Leon was wondering one day what the volume of the Eiffel Tower would be if the sides were solid. The base is a square with side’s measuring 125 m long on each side and the altitude of the square pyramid is 324 m what would the volume be in cubic meters
To find the volume of a square pyramid, we can use the formula:
Volume = (1/3) * Base Area * Height.
The base area of the pyramid is given by the formula for the area of a square:
Base Area = (Side Length)^2.
Given that the side length of the square base is 125 m, we can substitute this value into the formula to find the base area:
Base Area = (125 m)^2 = 15625 m^2.
The height of the pyramid is given as 324 m.
Now we can substitute these values into the formula for the volume of the pyramid:
Volume = (1/3) * Base Area * Height
= (1/3) * 15625 m^2 * 324 m
= 1/3 * 5,062,500 m^3
= 1,687,500 m^3.
Therefore, the volume of the Eiffel Tower, if the sides were solid, would be 1,687,500 cubic meters.

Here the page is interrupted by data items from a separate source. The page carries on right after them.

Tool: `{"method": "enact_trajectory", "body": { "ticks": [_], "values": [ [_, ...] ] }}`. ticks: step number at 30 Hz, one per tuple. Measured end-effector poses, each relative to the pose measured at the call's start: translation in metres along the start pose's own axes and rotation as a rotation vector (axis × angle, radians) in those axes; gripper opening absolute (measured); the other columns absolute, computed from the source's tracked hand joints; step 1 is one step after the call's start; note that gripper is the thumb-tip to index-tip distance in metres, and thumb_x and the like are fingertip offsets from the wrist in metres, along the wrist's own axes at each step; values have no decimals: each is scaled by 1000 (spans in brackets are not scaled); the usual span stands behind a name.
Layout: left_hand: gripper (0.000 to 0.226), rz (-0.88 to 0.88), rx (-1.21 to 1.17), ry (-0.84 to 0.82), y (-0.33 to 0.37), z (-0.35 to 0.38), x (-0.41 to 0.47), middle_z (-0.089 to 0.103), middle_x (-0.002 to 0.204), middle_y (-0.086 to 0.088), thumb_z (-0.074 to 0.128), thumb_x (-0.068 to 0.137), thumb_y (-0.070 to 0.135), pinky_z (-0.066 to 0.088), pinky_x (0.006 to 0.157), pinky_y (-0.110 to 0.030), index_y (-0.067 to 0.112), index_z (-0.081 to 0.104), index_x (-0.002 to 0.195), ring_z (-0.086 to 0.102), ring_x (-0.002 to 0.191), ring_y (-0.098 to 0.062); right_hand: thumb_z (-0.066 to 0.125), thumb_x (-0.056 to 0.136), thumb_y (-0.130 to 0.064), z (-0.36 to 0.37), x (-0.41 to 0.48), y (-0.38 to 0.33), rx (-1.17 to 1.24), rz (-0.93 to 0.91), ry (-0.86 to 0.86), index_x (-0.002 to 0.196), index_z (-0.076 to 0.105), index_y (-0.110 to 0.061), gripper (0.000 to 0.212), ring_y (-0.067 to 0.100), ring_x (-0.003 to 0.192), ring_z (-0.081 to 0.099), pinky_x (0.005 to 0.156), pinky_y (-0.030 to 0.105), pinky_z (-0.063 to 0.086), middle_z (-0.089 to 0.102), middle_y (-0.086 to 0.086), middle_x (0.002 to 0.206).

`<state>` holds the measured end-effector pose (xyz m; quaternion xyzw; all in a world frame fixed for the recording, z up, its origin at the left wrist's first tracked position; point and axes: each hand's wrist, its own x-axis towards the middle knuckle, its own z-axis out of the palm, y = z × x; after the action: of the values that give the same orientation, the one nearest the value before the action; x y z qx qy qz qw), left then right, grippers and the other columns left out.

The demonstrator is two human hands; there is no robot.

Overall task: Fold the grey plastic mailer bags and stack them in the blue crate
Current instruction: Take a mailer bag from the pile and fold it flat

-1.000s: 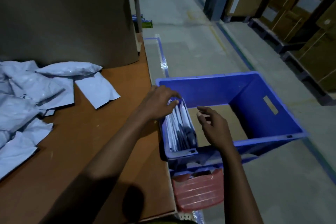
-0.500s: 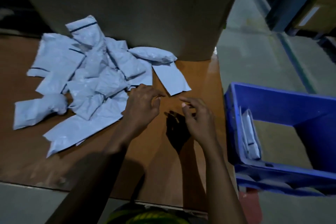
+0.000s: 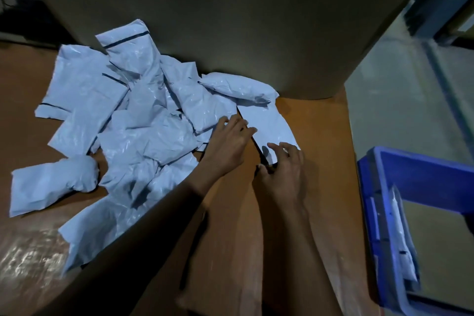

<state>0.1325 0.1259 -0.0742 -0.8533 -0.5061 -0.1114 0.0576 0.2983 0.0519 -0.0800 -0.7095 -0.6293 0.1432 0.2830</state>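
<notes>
A flat grey mailer bag (image 3: 269, 123) lies on the brown table (image 3: 320, 213) at the right edge of a loose pile of crumpled grey mailer bags (image 3: 143, 131). My left hand (image 3: 230, 143) rests with fairly straight fingers on the flat bag's left edge. My right hand (image 3: 284, 169) pinches the bag's near corner between thumb and fingers. The blue crate (image 3: 369, 187) stands off the table's right side, partly cut off by the frame. Folded mailers (image 3: 402, 244) stand upright against its left wall.
A large cardboard box (image 3: 230, 20) fills the back of the table right behind the pile. Grey concrete floor (image 3: 400, 100) lies beyond the table's right edge. A blue rack post (image 3: 436, 7) rises at the upper right.
Both hands left the crate, crossed to the table and reached forward onto the flat mailer at the pile's right edge. The view swung left, away from the crate.
</notes>
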Motion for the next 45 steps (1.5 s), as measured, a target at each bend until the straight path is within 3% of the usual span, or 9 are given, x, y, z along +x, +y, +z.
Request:
{"method": "enact_trajectory", "body": {
  "ticks": [8,13,17,23,29,33,36,40,45],
  "values": [
    [49,-15,-33,91,0,12,9,62,132,-13,73,76,9,37,104,-50,16,67,125,51,127,-35,68,89,-8,-12,1,15,94,-177,249,100,76,-7,13,24,109,60,93,35,51,70,7,109],
    [27,67,-118,390,17,1,12,71,113,-9,69,82,3,40,98,-49,14,76,106,62,109,-34,68,90,-10,-70,-20,32,158,-271,358,100,76,-6,13,23,117,60,99,39,50,71,6,116],
    [34,112,-223,534,44,-20,-11,72,101,-6,64,77,-6,41,93,-46,14,78,101,64,100,-33,72,90,-8,-103,-47,67,54,-293,447,101,78,-6,13,31,135,53,113,43,42,65,11,131],
    [35,160,-331,463,82,-12,-93,72,104,-5,60,78,-4,45,87,-45,13,78,103,65,101,-32,66,86,-7,-100,-105,103,9,-212,364,95,78,-10,15,32,134,52,110,49,42,66,10,128],
    [32,74,-473,216,98,-10,-160,75,111,10,59,81,25,44,98,-45,27,80,105,61,111,-15,58,80,-1,-92,-148,77,110,-119,221,82,75,-18,24,17,134,51,106,30,40,67,-5,127],
    [41,-13,-519,163,107,-18,-135,66,137,1,50,97,38,40,112,-43,24,71,130,52,135,-21,60,96,-7,-77,-140,59,16,39,142,124,73,-18,33,14,141,42,114,23,28,60,-5,143],
    [56,-25,-476,12,108,3,-111,33,166,0,30,107,48,21,127,-41,24,43,156,19,157,-20,48,108,-25,-60,-125,55,-44,87,65,153,48,-15,46,18,155,24,123,24,12,42,3,161],
    [58,54,-290,-46,105,36,-101,3,173,2,20,111,47,8,129,-46,27,16,165,-6,160,-21,32,110,-49,-37,-109,61,-207,52,-24,165,18,-23,62,19,159,-8,123,29,-16,8,-1,173],
    [59,45,-216,-29,107,40,-109,1,173,-1,27,110,43,7,128,-49,25,13,165,-5,159,-28,31,112,-50,-22,-102,63,-367,-45,0,166,10,-26,62,22,158,-16,127,47,-13,-5,0,173]
  ]
}}
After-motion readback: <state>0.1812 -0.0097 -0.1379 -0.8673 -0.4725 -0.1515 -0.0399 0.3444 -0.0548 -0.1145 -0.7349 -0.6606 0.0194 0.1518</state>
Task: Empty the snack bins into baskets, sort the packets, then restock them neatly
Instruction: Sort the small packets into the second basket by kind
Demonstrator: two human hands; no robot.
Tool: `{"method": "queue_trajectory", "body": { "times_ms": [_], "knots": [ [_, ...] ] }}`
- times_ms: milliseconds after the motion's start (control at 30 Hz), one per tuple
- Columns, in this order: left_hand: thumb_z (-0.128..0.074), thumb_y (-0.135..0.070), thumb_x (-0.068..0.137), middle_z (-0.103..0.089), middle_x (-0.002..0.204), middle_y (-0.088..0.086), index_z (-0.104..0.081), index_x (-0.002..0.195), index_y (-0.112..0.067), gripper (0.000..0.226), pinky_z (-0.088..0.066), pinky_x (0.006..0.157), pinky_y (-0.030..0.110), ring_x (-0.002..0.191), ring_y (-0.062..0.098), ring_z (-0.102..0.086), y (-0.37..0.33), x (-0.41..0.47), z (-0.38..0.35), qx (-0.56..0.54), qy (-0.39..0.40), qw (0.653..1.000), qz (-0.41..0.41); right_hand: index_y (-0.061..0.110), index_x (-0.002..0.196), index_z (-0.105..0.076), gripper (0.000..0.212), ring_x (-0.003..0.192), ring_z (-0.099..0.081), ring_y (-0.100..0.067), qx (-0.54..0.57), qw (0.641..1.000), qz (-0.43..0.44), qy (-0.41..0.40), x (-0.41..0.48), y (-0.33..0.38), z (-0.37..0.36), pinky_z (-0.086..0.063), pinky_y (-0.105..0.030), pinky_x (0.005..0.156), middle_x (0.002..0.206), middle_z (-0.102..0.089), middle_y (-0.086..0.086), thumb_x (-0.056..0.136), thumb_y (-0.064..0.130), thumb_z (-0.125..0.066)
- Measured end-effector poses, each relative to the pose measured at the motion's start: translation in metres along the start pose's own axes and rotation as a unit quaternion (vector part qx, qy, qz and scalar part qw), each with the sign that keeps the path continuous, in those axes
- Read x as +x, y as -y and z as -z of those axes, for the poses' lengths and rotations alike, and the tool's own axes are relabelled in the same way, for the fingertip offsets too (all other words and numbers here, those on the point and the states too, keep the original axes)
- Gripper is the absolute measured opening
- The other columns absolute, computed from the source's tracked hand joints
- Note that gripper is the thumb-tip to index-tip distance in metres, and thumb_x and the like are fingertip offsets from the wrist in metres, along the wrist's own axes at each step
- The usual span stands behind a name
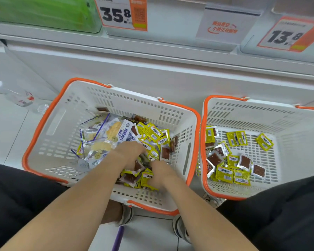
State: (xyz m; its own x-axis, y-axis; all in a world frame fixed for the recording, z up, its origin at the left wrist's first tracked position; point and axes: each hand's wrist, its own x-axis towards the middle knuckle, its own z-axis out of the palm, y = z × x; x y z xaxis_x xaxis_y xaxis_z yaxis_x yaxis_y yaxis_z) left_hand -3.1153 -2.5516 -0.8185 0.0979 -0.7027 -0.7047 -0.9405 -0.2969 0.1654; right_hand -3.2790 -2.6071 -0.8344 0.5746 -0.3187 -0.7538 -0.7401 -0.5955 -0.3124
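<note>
Both hands are down in the left basket [62,115], in the near-right part of its load, where the small yellow packets [153,133] and brown packets [165,153] are heaped. My left hand [132,154] sits farther in, fingers curled down into the heap. My right hand [158,176] is nearer me and just right of it, fingertips buried under yellow packets. I can't tell if either hand actually has a packet pinched, since the fingers are hidden. The packets lie at all angles with no common axis. The big blue-white packets [105,134] lie left of both hands. The right basket [252,113] sits just beside, already holding sorted small packets [224,175]. It lies right of the grip, so the right hand is nearer. My call: scoop smalls, lift over both rims, go right.
</note>
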Motion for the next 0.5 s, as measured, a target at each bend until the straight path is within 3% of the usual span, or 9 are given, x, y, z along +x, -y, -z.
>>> {"method": "queue_trajectory", "body": {
  "times_ms": [100,167,267,333,400,500],
  "knots": [
    [-0.085,-0.021,0.073,-0.069,0.119,-0.004,-0.065,0.129,-0.034,0.061,-0.058,0.086,0.037,0.109,0.019,-0.066,0.013,-0.014,0.009,-0.121,-0.033,0.991,0.038,0.014,0.107,-0.054,0.021,0.096,-0.065,-0.035,0.011,0.998,-0.019,-0.057,-0.008,0.000,0.021,-0.048,-0.037,0.073,0.105,-0.058,-0.010,0.088,0.014,-0.065],
    [-0.088,-0.025,0.067,-0.070,0.108,-0.007,-0.065,0.116,-0.032,0.054,-0.058,0.081,0.035,0.099,0.015,-0.068,0.024,-0.018,0.011,-0.258,-0.089,0.960,0.065,0.014,0.108,-0.056,0.020,0.104,-0.066,-0.038,0.041,0.991,-0.029,-0.126,-0.013,-0.004,0.043,-0.049,-0.038,0.076,0.111,-0.064,-0.014,0.090,0.015,-0.062],
    [-0.094,-0.044,0.054,-0.074,0.115,-0.008,-0.067,0.122,-0.024,0.076,-0.061,0.083,0.036,0.102,0.012,-0.072,0.031,-0.022,0.017,-0.482,-0.212,0.843,0.107,0.011,0.117,-0.062,0.025,0.107,-0.066,-0.039,0.140,0.959,-0.018,-0.246,-0.018,-0.009,0.078,-0.055,-0.041,0.081,0.106,-0.069,-0.015,0.094,0.022,-0.063],
    [-0.095,-0.027,0.070,-0.074,0.102,-0.011,-0.067,0.107,-0.027,0.047,-0.056,0.070,0.028,0.085,0.012,-0.071,0.020,-0.033,0.032,-0.592,-0.264,0.752,0.121,0.009,0.129,-0.061,0.036,0.118,-0.063,-0.040,0.208,0.933,-0.003,-0.294,-0.023,-0.012,0.100,-0.053,-0.043,0.093,0.121,-0.070,-0.016,0.098,0.026,-0.066],
    [-0.089,-0.014,0.080,-0.073,0.091,0.000,-0.066,0.098,-0.024,0.031,-0.048,0.061,0.030,0.069,0.020,-0.063,0.010,-0.039,0.042,-0.675,-0.258,0.682,0.114,0.006,0.137,-0.058,0.044,0.126,-0.060,-0.037,0.253,0.919,0.015,-0.301,-0.026,-0.016,0.117,-0.049,-0.043,0.102,0.133,-0.066,-0.017,0.100,0.028,-0.066],
    [-0.085,-0.011,0.083,-0.074,0.092,0.007,-0.070,0.108,-0.015,0.029,-0.054,0.067,0.037,0.074,0.023,-0.067,-0.002,-0.044,0.049,-0.750,-0.189,0.626,0.098,0.006,0.149,-0.046,0.056,0.141,-0.049,-0.030,0.342,0.897,0.023,-0.279,-0.034,-0.024,0.126,-0.042,-0.046,0.116,0.152,-0.053,-0.011,0.102,0.031,-0.065]
  ]
}}
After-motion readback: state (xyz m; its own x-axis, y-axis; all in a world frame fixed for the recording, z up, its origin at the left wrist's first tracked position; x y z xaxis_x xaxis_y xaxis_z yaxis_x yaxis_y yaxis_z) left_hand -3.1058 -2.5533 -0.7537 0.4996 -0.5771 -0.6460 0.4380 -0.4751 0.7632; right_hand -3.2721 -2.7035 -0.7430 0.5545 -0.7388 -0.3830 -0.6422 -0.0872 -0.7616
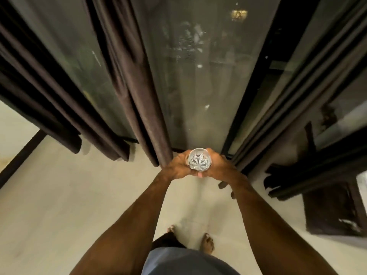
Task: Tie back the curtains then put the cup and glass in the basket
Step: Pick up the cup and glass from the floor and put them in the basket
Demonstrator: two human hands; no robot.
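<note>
Left curtain (49, 92), 10 o'clock from the person: dark brown, loose folds, hem off the floor (59, 195), no tie-back visible. Middle curtain panel (139, 92), 11 o'clock: hangs straight, hem ends just beside the left hand; touching or apart, cannot tell. Judgement: no ties show, so the curtain step reads as not done.

Left hand (175, 168), 12 o'clock, arm stretched forward: fingers curled round the left side of the glass, cupping it from the side and below. Glass (199, 160), dead ahead at 12 o'clock: upright, mouth up, star-cut base visible through it, looks empty. It sits between both hands, well above the floor, in front of the glass door (198, 76). Two-handed hold probably because cut glass is slick and breakable, so it carries steadier. Right hand (221, 165): wrapped on the glass's right side. One fingertip (200, 175) shows under the glass at its 6 o'clock; whose, cannot tell. Both grips narrow, closed to the glass's width, holding nothing else.

Right curtain (294, 100), 2 o'clock: gathered along the door frame, tie not discernible. Dark mat (333, 211), 3 o'clock, on the floor. Basket and cup are not in view, so the drop-off spot cannot be placed.
</note>
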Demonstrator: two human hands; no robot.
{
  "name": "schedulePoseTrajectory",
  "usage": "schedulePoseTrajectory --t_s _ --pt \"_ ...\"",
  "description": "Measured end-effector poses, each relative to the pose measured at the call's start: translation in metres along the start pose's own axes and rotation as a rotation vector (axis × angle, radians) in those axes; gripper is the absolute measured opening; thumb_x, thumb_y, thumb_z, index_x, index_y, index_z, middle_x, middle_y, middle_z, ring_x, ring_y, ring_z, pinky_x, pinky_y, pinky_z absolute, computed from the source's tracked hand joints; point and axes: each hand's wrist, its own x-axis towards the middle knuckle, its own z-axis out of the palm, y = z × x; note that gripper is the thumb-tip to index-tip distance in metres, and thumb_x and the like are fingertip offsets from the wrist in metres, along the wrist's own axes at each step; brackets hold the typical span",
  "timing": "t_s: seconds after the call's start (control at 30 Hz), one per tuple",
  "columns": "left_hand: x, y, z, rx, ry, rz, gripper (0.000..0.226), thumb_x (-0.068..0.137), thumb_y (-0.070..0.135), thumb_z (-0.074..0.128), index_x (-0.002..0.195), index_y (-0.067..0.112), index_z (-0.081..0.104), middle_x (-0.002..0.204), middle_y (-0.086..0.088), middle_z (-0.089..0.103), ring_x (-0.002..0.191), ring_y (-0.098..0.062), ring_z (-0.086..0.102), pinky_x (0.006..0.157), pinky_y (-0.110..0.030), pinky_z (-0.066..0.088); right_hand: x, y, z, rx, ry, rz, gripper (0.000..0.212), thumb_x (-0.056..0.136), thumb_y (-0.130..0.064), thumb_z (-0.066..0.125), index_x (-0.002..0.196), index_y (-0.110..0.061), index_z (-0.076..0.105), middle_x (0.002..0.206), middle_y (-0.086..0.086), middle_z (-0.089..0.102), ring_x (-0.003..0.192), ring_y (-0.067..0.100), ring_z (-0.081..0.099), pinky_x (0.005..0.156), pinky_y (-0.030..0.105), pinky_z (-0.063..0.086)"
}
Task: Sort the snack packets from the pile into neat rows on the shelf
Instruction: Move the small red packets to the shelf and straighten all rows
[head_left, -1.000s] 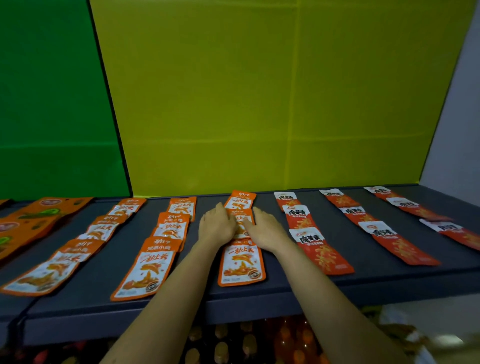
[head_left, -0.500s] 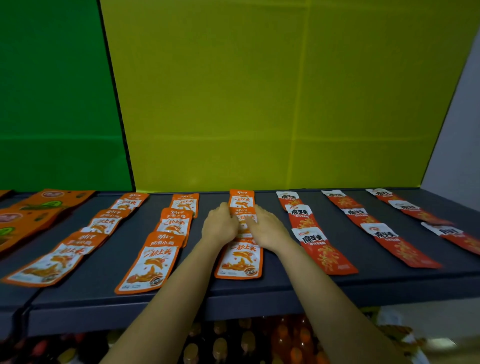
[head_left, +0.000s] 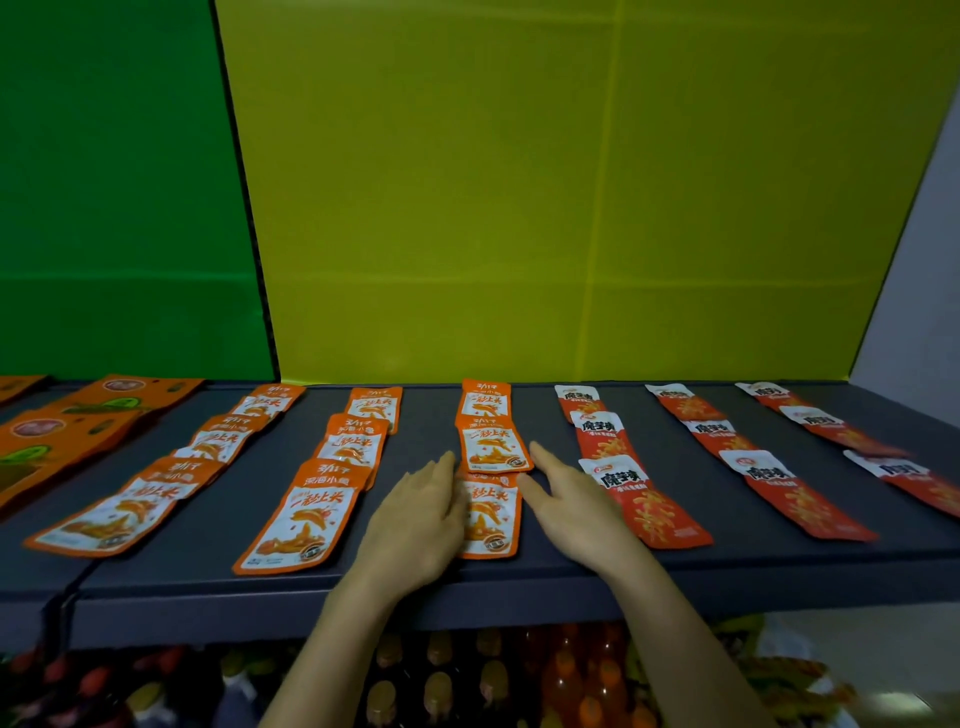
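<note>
Orange and white snack packets lie in rows running front to back on the dark grey shelf. The middle row has a back packet, a middle packet and a front packet. My left hand lies flat beside the front packet, its fingers over the packet's left edge. My right hand rests to the right of that row, fingers spread, holding nothing. Red and white packets form three rows further right.
Two more orange rows lie to the left, and larger orange packs sit at the far left. Green and yellow panels back the shelf. Bottles stand on the level below the shelf's front edge.
Both hands have drawn back from the middle packet toward the front of the shelf and spread apart. The middle packet is now uncovered and lies slightly skewed.
</note>
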Motion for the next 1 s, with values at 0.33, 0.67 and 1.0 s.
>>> schedulePoseTrajectory --t_s 0.33,0.67,1.0 --pt "0.002 0.013 0.015 0.123 0.044 -0.013 0.055 0.099 0.036 0.025 0.148 0.014 0.012 0.156 -0.002 0.020 0.146 -0.014 0.012 0.118 -0.030 0.005 0.006 0.007 0.007 -0.056 0.003 -0.045 0.040 0.098 -0.039 0.034 0.136 -0.028 0.040 0.132 -0.003 0.055 0.122 0.018 0.049 0.098 0.035 0.043" --pt "-0.003 0.014 -0.004 -0.166 0.195 -0.030 0.053 0.097 0.033 0.039 0.144 0.010 0.029 0.151 -0.006 0.034 0.140 -0.017 0.027 0.110 -0.025 0.022 0.010 0.004 0.004 0.040 -0.002 -0.075 0.053 0.100 -0.032 0.035 0.148 -0.015 0.024 0.158 0.003 0.018 0.146 0.017 0.014 0.116 0.031 0.014" --pt "-0.007 -0.089 -0.081 -0.079 0.109 -0.223 0.053 0.098 0.029 0.039 0.144 0.006 0.028 0.151 -0.013 0.031 0.139 -0.024 0.031 0.108 -0.028 0.026 0.017 -0.089 0.032 0.207 -0.103 -0.169 0.045 0.099 -0.019 0.038 0.142 -0.005 0.034 0.151 0.007 0.034 0.138 0.020 0.033 0.108 0.026 0.026"
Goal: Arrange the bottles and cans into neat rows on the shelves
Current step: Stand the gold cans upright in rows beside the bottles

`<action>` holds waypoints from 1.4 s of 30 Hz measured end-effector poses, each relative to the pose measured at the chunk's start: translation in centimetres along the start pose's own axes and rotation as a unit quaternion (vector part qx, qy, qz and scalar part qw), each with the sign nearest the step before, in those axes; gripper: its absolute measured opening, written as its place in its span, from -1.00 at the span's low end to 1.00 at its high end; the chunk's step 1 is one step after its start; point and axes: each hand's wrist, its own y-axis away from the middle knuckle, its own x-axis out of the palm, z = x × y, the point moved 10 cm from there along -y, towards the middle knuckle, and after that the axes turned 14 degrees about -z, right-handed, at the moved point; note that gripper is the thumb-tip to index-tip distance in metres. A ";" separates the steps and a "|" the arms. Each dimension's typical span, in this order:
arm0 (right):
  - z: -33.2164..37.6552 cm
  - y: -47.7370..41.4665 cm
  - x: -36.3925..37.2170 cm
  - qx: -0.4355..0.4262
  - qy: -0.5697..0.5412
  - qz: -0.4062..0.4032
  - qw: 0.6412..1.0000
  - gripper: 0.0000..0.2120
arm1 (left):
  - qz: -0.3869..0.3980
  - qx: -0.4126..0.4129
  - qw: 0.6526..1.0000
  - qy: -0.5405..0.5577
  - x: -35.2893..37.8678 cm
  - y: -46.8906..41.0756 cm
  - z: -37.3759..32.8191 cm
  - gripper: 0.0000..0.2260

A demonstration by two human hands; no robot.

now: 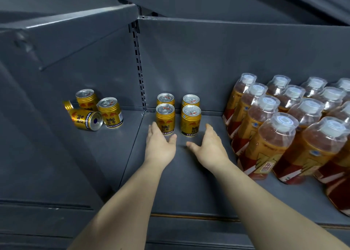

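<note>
Several gold cans stand upright in a two-by-two block at the back of the dark shelf (pixel 176 183), with one front can (pixel 165 117) on the left and another front can (pixel 190 119) on the right. My left hand (pixel 161 145) lies flat and open just in front of the left one, fingertips near its base. My right hand (pixel 207 147) is open too, to the right of the block and touching nothing. On the neighbouring shelf to the left, two gold cans stand upright (pixel 110 112) and a tipped can (pixel 86 119) lies on its side.
Rows of tea bottles (pixel 272 145) with clear caps fill the right side of the shelf. A slotted upright post (pixel 140 69) divides the two shelf bays. Another shelf (pixel 75 28) overhangs the left bay. The shelf's front edge (pixel 189 216) runs below my forearms.
</note>
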 end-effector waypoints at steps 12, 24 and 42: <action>-0.1 -0.2 0.0 0.012 -0.013 -0.015 1.000 -0.22 | 0.007 0.013 1.000 -0.019 -1.4 0.6 -0.3 -0.28; 1.8 -5.0 1.9 0.051 -0.123 -0.061 0.989 -0.26 | -0.006 0.009 1.000 -0.010 0.5 -2.4 0.1 -0.31; 1.6 -4.8 2.1 0.082 -0.093 -0.082 0.989 -0.12 | 0.003 0.017 1.000 -0.015 0.7 -2.0 0.5 -0.30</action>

To find the volume of a square pyramid, we will use the formula:
Volume = (1/3) * base area * height
1. First, calculate the base area of the square pyramid:
Base area = side length * side length = 125 m * 125 m = 15,625 m²
2. Next, multiply the base area by the height of the pyramid:
Volume = (1/3) * 15,625 m² * 324 m
3. Calculate the product inside the parentheses:
(1/3) * 15,625 m² * 324 m = 5,208,333.33 m³
Therefore, the volume of the Eiffel Tower, if the sides were solid, would be approximately 5,208,333.33 cubic meters.